Nos croyances se forment au fur et à mesure des expériences que nous vivons, selon les émotions que nous ressentons alors. Nous rattachons alors ces émotions à ces expériences. C’est ce mécanisme qui constitue la plus grande part sans doute de notre apprentissage de la vie. Lorsque nous sommes bébé par exemple, nous apprenons que lorsque nos parents nous tiennent dans leurs bras, nous sommes heureux, alors que leur absence prolongée nous est douloureux. Les répercussions de ces expériences d’enfances, en particulier celles de la très petites enfance, sont immenses je crois (et les livres qui en parlent sont très nombreux). Un enfant qui n’aura pas reçu de tendresse et n’aura pas été pris dans les bras par ses parents étant petit pourra ainsi former le raisonnement suivant : « lorsque je pleure, ou même en temps normal, personne ne vient à mon aide et personne ne s’intéresse à moi », d’où découle plus tard la croyance : « dans la vie, on ne peut compter que sur soi-même ! », croyance qui va influencer lourdement nos comportements : tendance à s’isoler, méfiance envers les gens et le monde en général, pensées négatives sur ce que l’on peut attendre de la vie, etc.

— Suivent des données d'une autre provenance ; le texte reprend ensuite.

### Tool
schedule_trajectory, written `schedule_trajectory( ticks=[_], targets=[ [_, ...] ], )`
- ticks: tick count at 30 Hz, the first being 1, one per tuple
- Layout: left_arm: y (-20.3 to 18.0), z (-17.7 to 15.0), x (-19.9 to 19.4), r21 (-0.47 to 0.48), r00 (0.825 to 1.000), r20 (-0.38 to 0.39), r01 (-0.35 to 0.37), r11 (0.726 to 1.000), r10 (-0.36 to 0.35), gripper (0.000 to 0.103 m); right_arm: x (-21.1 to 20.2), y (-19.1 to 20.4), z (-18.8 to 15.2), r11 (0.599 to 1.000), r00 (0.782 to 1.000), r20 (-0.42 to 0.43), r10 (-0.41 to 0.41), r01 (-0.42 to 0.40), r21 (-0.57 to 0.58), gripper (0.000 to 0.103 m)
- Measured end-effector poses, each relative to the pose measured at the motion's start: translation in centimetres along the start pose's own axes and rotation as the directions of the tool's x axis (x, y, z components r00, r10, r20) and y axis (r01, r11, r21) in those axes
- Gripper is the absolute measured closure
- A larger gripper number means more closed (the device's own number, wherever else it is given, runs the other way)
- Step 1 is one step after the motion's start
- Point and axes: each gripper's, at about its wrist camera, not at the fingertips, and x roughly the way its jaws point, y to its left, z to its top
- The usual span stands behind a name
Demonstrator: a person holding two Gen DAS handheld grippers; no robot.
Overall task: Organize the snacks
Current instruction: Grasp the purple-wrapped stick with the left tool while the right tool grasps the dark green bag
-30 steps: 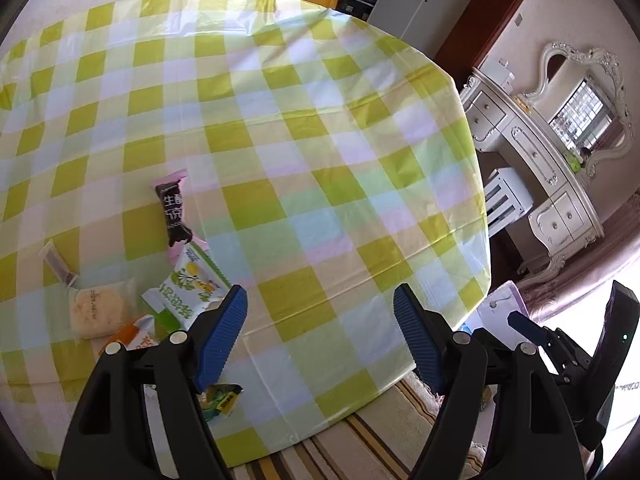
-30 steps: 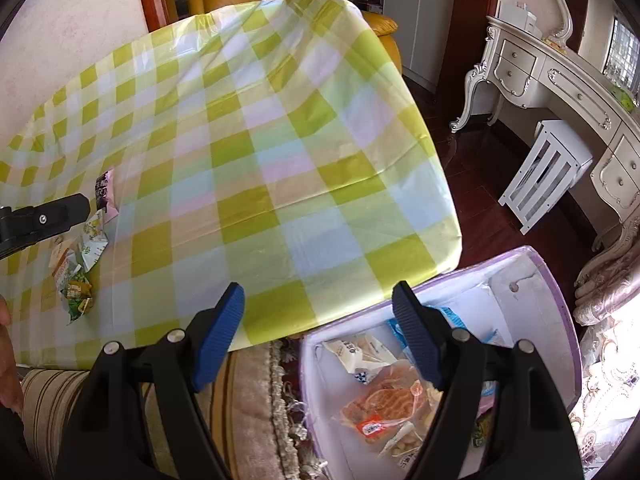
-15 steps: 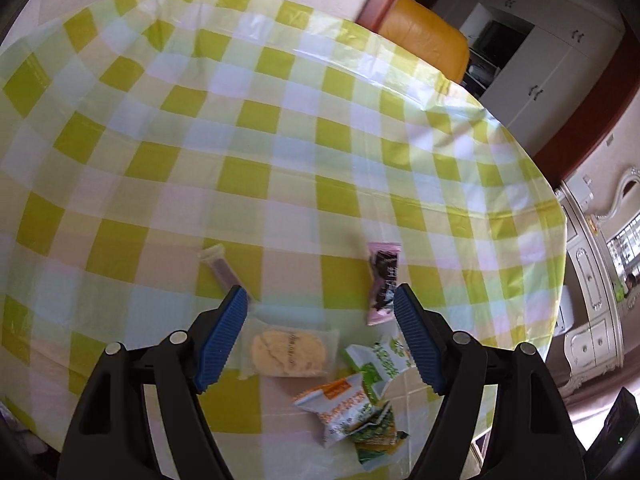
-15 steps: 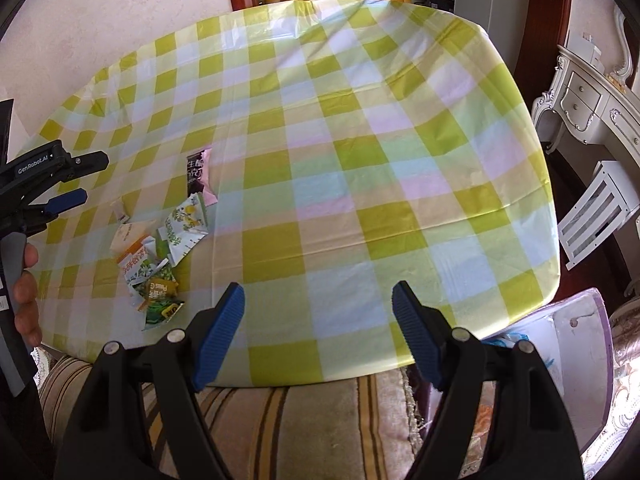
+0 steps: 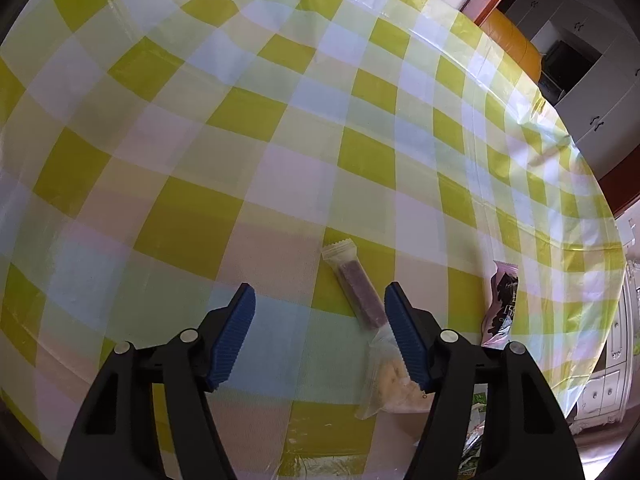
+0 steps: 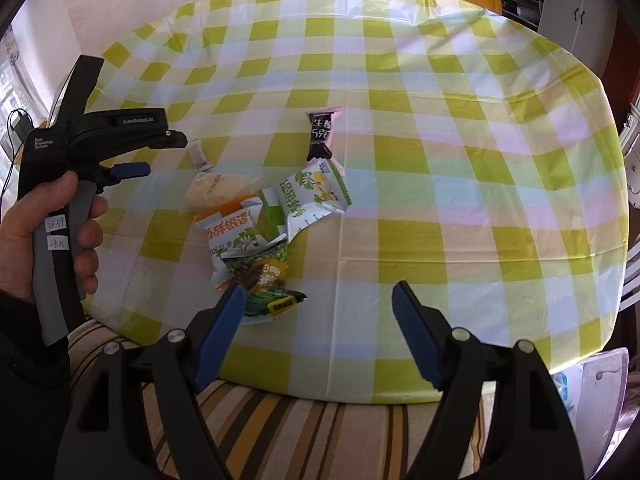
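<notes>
Mostly the checked surface shows whole in the right wrist view, but its near edge is cut by the right hand-held gripper, whose jaws stand wide apart with nothing between them. At the lower right a pale box sits below the surface edge, largely out of frame; its contents cannot be made out. The left hand-held gripper hangs over bare cloth, its jaws closing with nothing between them, and its right finger covers part of the clear pastry packet. A person's hand holds it at the left of the right wrist view.

The snacks lie in a loose heap near the left front of the surface. The orange-and-white packet overlaps the green-and-white packet, and beneath them lie smaller wrappers, perhaps two, crumpled and hard to read. The dark chocolate packet lies just beyond the heap. The slim bar in clear wrap lies just beside the pastry packet.
</notes>
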Motion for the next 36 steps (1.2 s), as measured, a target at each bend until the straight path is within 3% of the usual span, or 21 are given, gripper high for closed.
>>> schedule_trajectory(
  ticks=[10, 17, 24, 28, 36],
  targets=[
    [-3.5, -0.4, 1.8, 0.145, 0.996, -0.004, -0.089, 0.985, 0.091, 0.043, 1.8, 1.5, 0.1, 0.999, 0.999, -0.053, 0.013, -0.016, -0.048, 0.027],
    [-6.2, -1.3, 3.0, 0.298, 0.978, 0.047, -0.210, 0.931, 0.205, 0.051, 3.2, 2.2, 0.3, 0.997, 0.996, -0.089, 0.001, -0.007, -0.070, 0.027],
    [-6.9, -1.8, 2.9, 0.341, 0.982, 0.063, -0.187, 0.921, 0.176, 0.067, 4.1, 2.4, 0.5, 0.997, 0.994, -0.107, -0.023, 0.016, -0.072, 0.027],
    [-7.0, -1.9, 2.8, 0.345, 0.985, 0.061, -0.173, 0.923, 0.162, 0.088, 4.8, 2.3, 0.8, 0.998, 0.992, -0.123, -0.029, 0.022, -0.062, 0.029],
    [-6.1, -1.8, 2.5, 0.308, 0.992, 0.050, -0.125, 0.943, 0.116, 0.090, 5.6, 1.8, 0.8, 0.999, 0.987, -0.156, -0.025, 0.020, -0.036, 0.043]
  ],
)
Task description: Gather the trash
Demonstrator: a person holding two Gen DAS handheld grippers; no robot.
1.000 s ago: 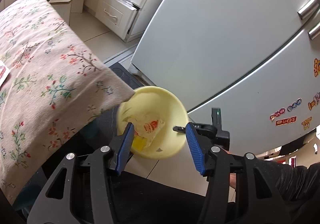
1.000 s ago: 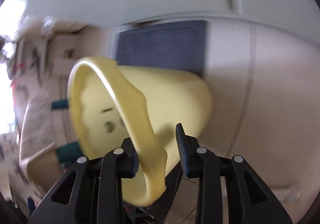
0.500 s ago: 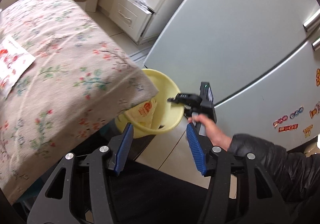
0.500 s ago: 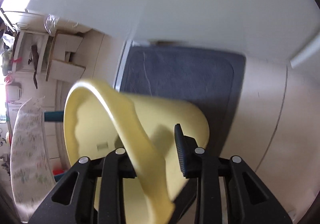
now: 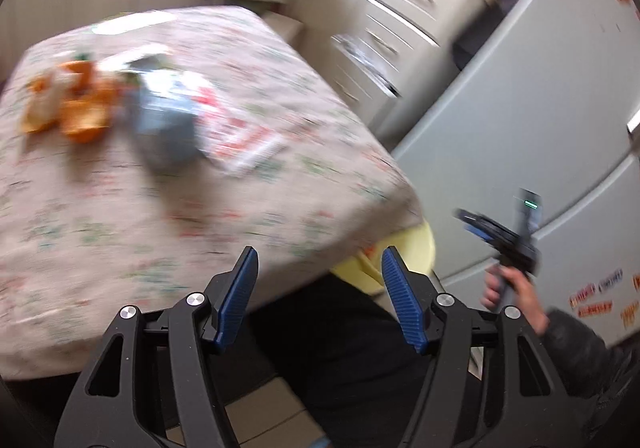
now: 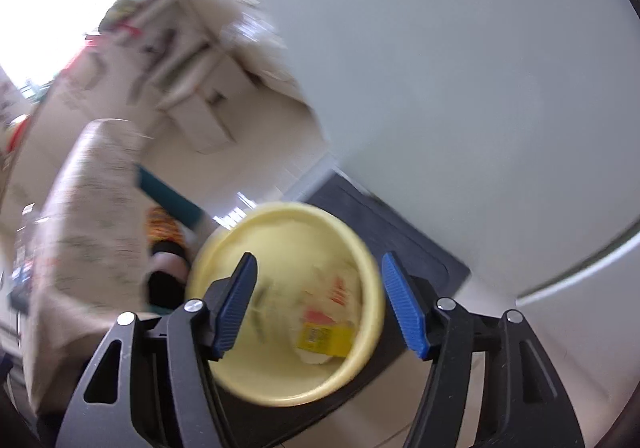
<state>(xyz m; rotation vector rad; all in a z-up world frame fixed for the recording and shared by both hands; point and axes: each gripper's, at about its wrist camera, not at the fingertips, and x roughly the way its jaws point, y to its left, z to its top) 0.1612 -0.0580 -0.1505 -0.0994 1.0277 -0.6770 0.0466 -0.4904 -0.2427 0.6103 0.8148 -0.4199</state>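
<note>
Fingers first: left gripper (image 5: 318, 298) has its blue ribbed pads spread and widening, nothing between them, aimed over the near edge of the floral-tablecloth table (image 5: 120, 216). Right gripper (image 6: 318, 302) jaws are also opening; pads stand clear of everything, with the pale yellow round plastic bin (image 6: 362, 248) below and beyond them on the floor, not gripped.

Bin sits by the table corner next to the grey fridge door (image 6: 460, 68), partly on a dark floor mat (image 6: 416, 240). Crumpled wrappers, red-printed and one yellow, already lie inside it. From the left wrist view only a sliver of the bin rim shows under the table edge.

Trash left on the table: orange peel pieces (image 5: 76, 104), a grey-blue crumpled bag (image 5: 168, 128), and a white-and-red printed flat wrapper (image 5: 244, 136). All touching or just beside each other, well back from the near edge.

Risks, as I judge them:
- Both views are motion-blurred, so a grab at this pace could land off target.
- The flat wrapper lies flush on the cloth; pads may pinch the tablecloth too and drag the rest.
- Peel is loose bits; one pinch likely drops some.
- Bin is tucked partly under the table overhang, so a release from above could miss it.
</note>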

A contrario, un bébé qui recevra l’affection et l’amour de ses parents grandira avec des émotions positives et une plus grande confiance en lui et en ce que le monde extérieur peut lui apporter. Cela lui paraîtra normal d’être protégé par ceux qui sont à la place de le faire, d’oser affirmer ses convictions devant les autres, etc. Dans Le cri primal, Arthur Janov, découvreur de la thérapie primale, explique même qu’une personne qui aura reçu l’amour de ses parents lorsqu’il était bébé, l’aura intégré à son expérience personnelle comme un élément tellement normal et naturel qu’il ne se posera même pas la question de savoir ce qu’est l’amour ou encore comment l’obtenir. Un enfant grandissant dans un tel climat aimant ne se poserait pas plus de questions existentielles, avance-t-il. Pas besoin de s’inquiéter de la vie et de ce qu’elle apporte lorsque nos croyances nous amènent à considérer naturellement, instinctivement je dirais même, que le bonheur va de soi.

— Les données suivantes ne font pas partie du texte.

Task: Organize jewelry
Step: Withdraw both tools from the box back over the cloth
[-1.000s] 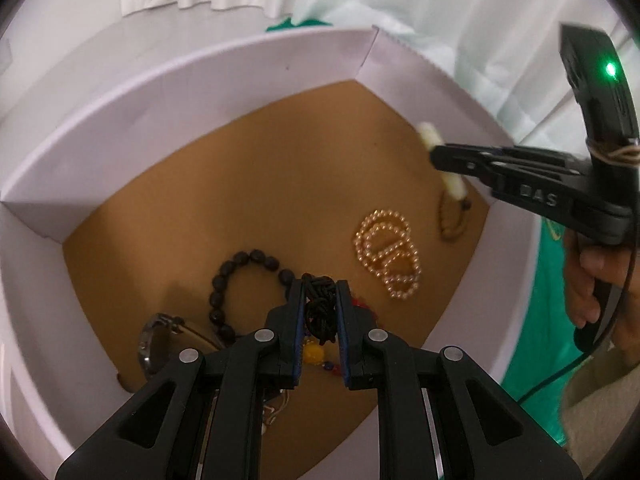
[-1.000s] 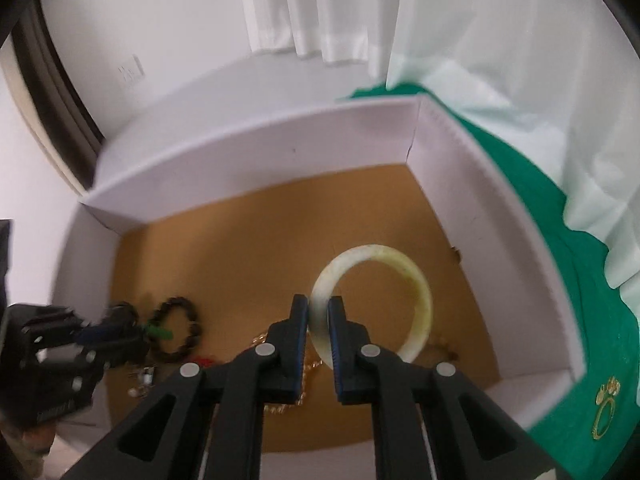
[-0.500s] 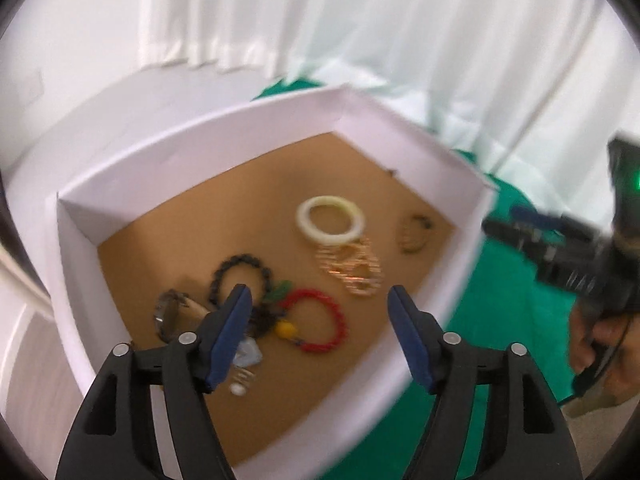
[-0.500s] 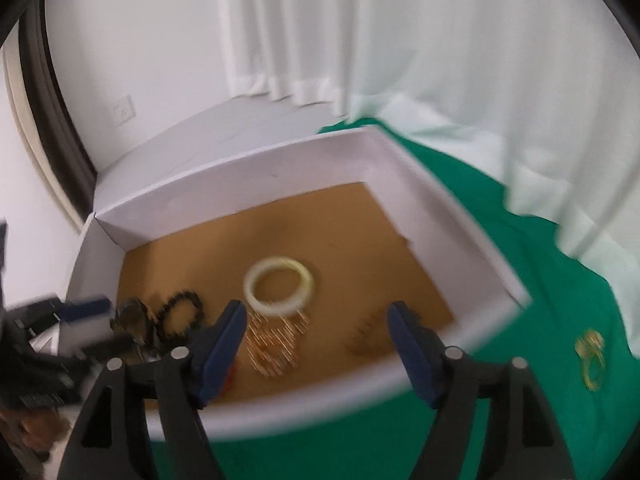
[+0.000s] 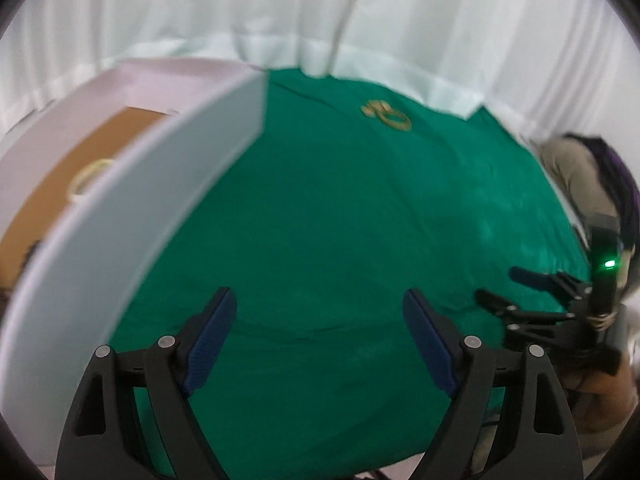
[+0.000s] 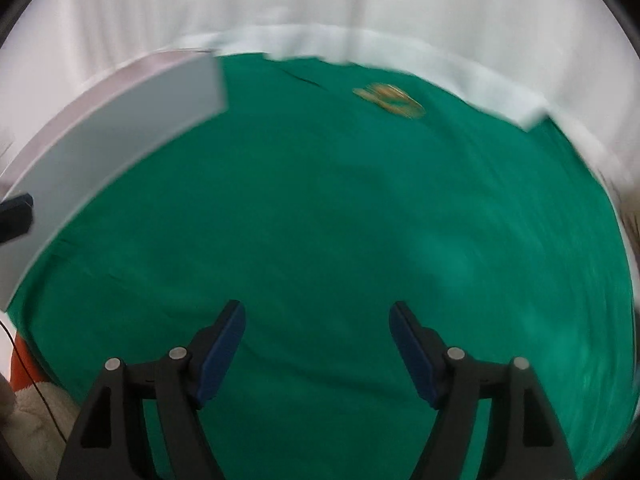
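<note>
A gold piece of jewelry [image 5: 386, 116] lies far back on the green cloth [image 5: 340, 220]; it also shows, blurred, in the right wrist view [image 6: 390, 98]. The white box [image 5: 132, 200] with a brown floor stands at the left, a pale bangle [image 5: 86, 180] inside it. My left gripper [image 5: 320, 340] is open and empty above the cloth, right of the box. My right gripper [image 6: 316, 348] is open and empty above the cloth; it shows at the right edge of the left wrist view [image 5: 532, 300].
White curtains [image 5: 320, 12] hang behind the table. The box wall [image 6: 112, 136] rises at the left in the right wrist view. The person holding the grippers shows at the far right [image 5: 580, 176].
Both grippers let go of their jewelry in the box, opened wide, and swung right out of the box over the green cloth. The bangle and beaded bracelets stay in the box.
</note>
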Available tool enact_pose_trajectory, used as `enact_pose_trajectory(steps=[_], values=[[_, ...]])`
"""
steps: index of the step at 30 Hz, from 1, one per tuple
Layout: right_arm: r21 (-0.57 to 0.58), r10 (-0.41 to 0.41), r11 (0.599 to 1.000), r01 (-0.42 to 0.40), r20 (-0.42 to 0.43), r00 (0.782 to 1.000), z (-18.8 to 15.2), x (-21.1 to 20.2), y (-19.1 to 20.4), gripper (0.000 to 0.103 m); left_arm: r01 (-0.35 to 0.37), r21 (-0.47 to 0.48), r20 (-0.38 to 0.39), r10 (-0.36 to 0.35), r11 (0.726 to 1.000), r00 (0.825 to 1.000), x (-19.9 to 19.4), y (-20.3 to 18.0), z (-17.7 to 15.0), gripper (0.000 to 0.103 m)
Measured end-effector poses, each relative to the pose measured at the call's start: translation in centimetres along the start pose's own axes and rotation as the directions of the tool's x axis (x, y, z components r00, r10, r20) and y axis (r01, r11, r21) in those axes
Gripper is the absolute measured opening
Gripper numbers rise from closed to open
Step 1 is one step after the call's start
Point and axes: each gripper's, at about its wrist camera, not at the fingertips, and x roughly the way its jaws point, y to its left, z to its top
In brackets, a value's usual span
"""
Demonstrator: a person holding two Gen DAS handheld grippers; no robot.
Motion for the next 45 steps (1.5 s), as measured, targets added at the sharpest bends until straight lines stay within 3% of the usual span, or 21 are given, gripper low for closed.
enact_pose_trajectory(steps=[4,8,25,45], values=[[0.078,-0.042,0.996,0.041,0.009,0.999,-1.7,-0.4,-2.9,0.077,-0.006,0.029,-0.031,0.007,1.000,1.000,2.6,-1.2,0.1,0.086],[0.110,-0.051,0.993,0.047,0.027,0.998,-2.1,-0.3,-3.8,0.078,-0.057,0.058,-0.019,0.058,0.997,0.998,3.7,-1.5,0.0,0.086],[0.095,-0.049,0.994,0.045,0.035,0.998,-2.8,-0.4,-2.2,0.078,-0.068,-0.001,-0.055,0.068,0.998,0.996,3.4,-0.5,-1.8,0.086],[0.099,-0.069,0.993,0.066,0.034,0.997,-2.4,-0.6,-2.6,0.079,-0.045,-0.012,-0.035,0.045,0.999,0.998,2.9,-1.2,0.9,0.086]])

Dans L’homme qui voulait être heureux, un livre très apaisant que je recommande, Laurent Gounelle présente plusieurs aspects de l’influence de nos croyances sur nos comportements. Il note en particulier que celles-ci nous font progressivement transformer la réalité conformément à ce que nous croyons qu’elle est. Par exemple, quelqu’un dont la croyance sera que le monde d’une manière générale lui est hostile, qu’il faut se méfier des gens et de ce qui nous entoure, par son comportement, va effectivement pour partie transformer son environnement proche et le faire devenir ce qu’il croit qu’il est.

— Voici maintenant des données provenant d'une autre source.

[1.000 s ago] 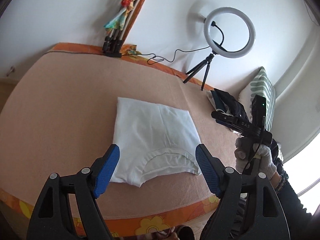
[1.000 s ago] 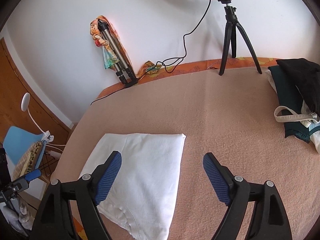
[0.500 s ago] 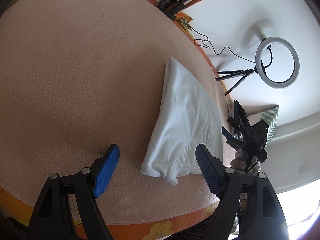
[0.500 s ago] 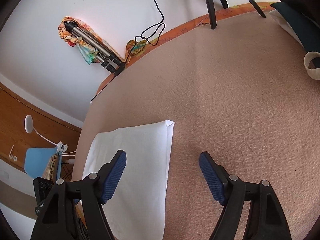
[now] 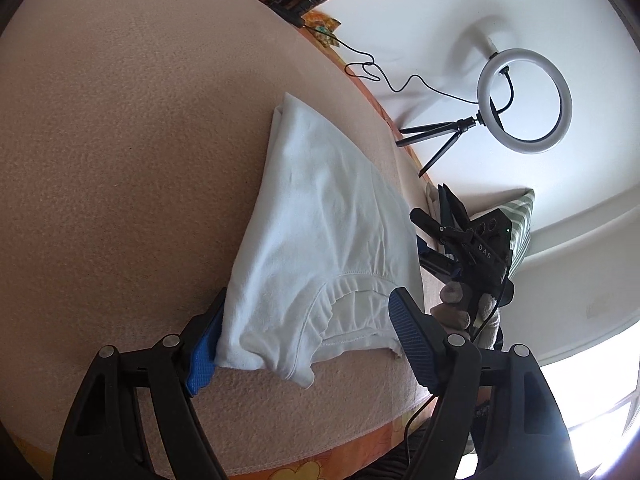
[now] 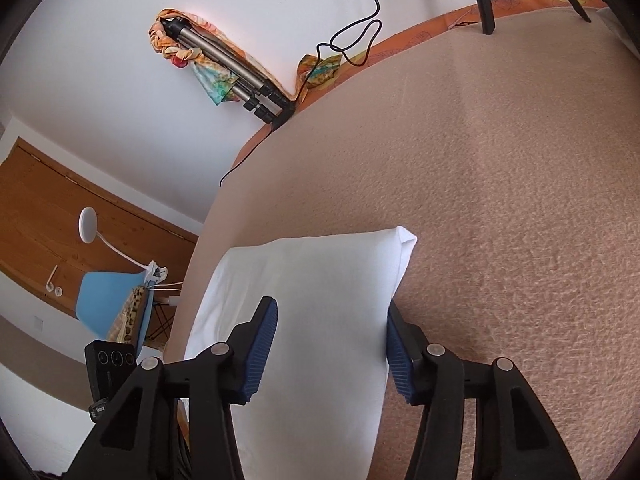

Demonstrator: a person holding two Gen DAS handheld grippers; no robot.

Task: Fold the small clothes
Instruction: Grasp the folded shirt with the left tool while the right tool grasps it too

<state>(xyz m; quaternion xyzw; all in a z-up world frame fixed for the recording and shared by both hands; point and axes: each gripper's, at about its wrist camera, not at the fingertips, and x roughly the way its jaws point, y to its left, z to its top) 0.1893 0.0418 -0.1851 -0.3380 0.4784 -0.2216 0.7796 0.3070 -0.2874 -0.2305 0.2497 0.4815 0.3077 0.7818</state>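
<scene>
A white folded shirt (image 5: 320,240) lies flat on the beige blanket (image 5: 120,160), neckline toward the near edge. My left gripper (image 5: 308,340) is open and straddles the shirt's near end; its left pad sits at the shirt's left edge, partly under the cloth. My right gripper (image 6: 328,344) is open and straddles the shirt's (image 6: 312,300) right edge, one pad over the cloth and one at its side. The right gripper also shows in the left wrist view (image 5: 464,248), held by a gloved hand.
A ring light on a small tripod (image 5: 524,100) stands at the blanket's far edge with a cable (image 5: 372,72). A folded tripod (image 6: 240,76) leans on the wall. Dark clothes and a striped pillow (image 5: 520,216) lie at the right. A blue chair (image 6: 112,292) stands beyond the bed.
Both grippers have dropped down and moved in onto the shirt. The left one now straddles the near end, the right one the shirt's right edge. The shirt has not moved.
</scene>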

Un exemple pourra éclairer ce point.

Si je crois que le monde autour de moi me menace et que je dois m’en méfier, comment vais-je me comporter ? Et bien je vais avoir une attitude défiante vis-à-vis des gens, je me mettrais probablement plus en retrait lorsque des groupes se formeront, je ne dirais pas tout de peur qu’on l’utilise contre moi, etc. Comment les gens vont-ils réagir à ce comportement ? Et bien ils vont percevoir cette méfiance que j’ai vis-à-vis d’eux, se dire que je ne suis pas franc avec eux, pas ouvert, bref ils vont ressentir eux aussi de la méfiance en retour. Et ce qui est terrible, c’est qu’avec mon schéma de pensée je me dirais alors : « leur comportement vis-à-vis de moi est bien la preuve que j’ai raison ! » Ma croyance s’auto-alimente ainsi et renforce des comportements négatifs.

Au contraire, si je vis en percevant le monde de façon positive, je serais naturellement ouvert aux autres, confiant dans mes relations. Les autres le ressentiront et seront donc à l’aise pour s’ouvrir à moi en retour et me donner leur confiance. Là aussi la croyance s’auto-alimente, mais de façon positive.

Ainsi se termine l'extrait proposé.